**Task item:**
Copies of all lines containing the string "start" are needed from the data below.

═══

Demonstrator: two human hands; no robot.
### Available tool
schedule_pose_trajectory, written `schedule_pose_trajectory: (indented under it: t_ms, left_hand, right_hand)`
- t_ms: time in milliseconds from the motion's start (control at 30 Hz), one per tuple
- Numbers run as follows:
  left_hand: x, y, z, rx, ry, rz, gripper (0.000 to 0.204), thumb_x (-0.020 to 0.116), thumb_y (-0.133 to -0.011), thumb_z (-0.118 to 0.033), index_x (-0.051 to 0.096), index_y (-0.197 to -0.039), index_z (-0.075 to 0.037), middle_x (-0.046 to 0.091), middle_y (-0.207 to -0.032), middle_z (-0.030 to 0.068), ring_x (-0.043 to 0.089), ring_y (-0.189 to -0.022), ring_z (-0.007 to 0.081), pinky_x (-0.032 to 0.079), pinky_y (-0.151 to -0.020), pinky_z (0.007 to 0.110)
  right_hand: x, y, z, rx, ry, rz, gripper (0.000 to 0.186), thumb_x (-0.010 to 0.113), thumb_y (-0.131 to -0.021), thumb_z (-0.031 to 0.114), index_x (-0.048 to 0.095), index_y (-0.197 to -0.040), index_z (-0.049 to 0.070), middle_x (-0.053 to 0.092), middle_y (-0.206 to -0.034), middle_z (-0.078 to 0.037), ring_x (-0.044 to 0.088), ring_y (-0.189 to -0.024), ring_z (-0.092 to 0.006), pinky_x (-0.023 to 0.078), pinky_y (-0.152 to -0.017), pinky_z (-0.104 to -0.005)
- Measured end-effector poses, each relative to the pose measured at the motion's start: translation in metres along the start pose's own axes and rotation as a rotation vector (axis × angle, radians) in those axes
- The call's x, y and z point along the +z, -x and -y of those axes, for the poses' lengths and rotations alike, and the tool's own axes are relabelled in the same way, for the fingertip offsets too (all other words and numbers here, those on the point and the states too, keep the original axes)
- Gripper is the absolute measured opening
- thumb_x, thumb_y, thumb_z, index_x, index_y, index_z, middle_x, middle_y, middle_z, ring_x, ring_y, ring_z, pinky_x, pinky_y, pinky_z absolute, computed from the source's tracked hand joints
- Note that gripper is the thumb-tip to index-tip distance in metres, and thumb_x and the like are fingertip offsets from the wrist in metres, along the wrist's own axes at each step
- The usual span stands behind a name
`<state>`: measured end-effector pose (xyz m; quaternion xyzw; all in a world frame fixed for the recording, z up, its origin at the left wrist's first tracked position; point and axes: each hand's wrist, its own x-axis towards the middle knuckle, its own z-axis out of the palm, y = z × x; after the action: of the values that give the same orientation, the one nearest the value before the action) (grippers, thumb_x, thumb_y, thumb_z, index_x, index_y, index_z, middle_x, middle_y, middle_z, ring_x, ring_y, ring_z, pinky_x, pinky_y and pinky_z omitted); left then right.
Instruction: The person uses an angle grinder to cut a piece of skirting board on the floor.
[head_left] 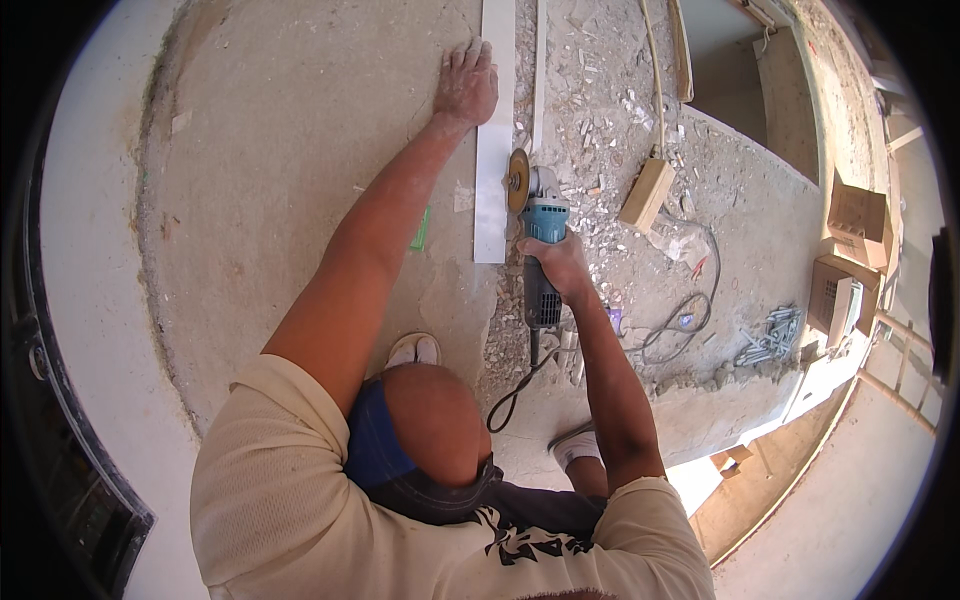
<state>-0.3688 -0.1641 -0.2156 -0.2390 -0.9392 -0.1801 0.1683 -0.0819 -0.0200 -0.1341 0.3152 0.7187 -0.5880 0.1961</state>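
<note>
My left hand [466, 85] rests with fingers apart at the upper part of a long white strip [491, 200], over its left edge. My right hand [560, 255] is wrapped round a teal and black angle grinder [545, 215]. The grinder's tan disc [518, 180] stands on edge beside the strip's right side; whether they touch I cannot tell. A thinner white strip [540, 70] runs parallel to the right. A small green object [420, 229] lies partly hidden by my left forearm.
Rubble [590, 110] covers the concrete right of the strips. A wooden block [647, 195] with a cord, looping cables [710, 290], a pile of metal pieces [770, 335] and cardboard boxes [857, 220] are to the right. An opening [740, 110] is at upper right. My feet [415, 350] are below.
</note>
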Motion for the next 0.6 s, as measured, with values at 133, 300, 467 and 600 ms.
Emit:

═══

**Solution to this problem:**
- t_ms: time in milliseconds from the motion's start (control at 30 Hz), one per tuple
- Measured end-effector poses, each relative to the pose measured at the motion's start: translation in metres along the start pose's own axes and rotation as a rotation vector (axis × angle, radians) in those axes

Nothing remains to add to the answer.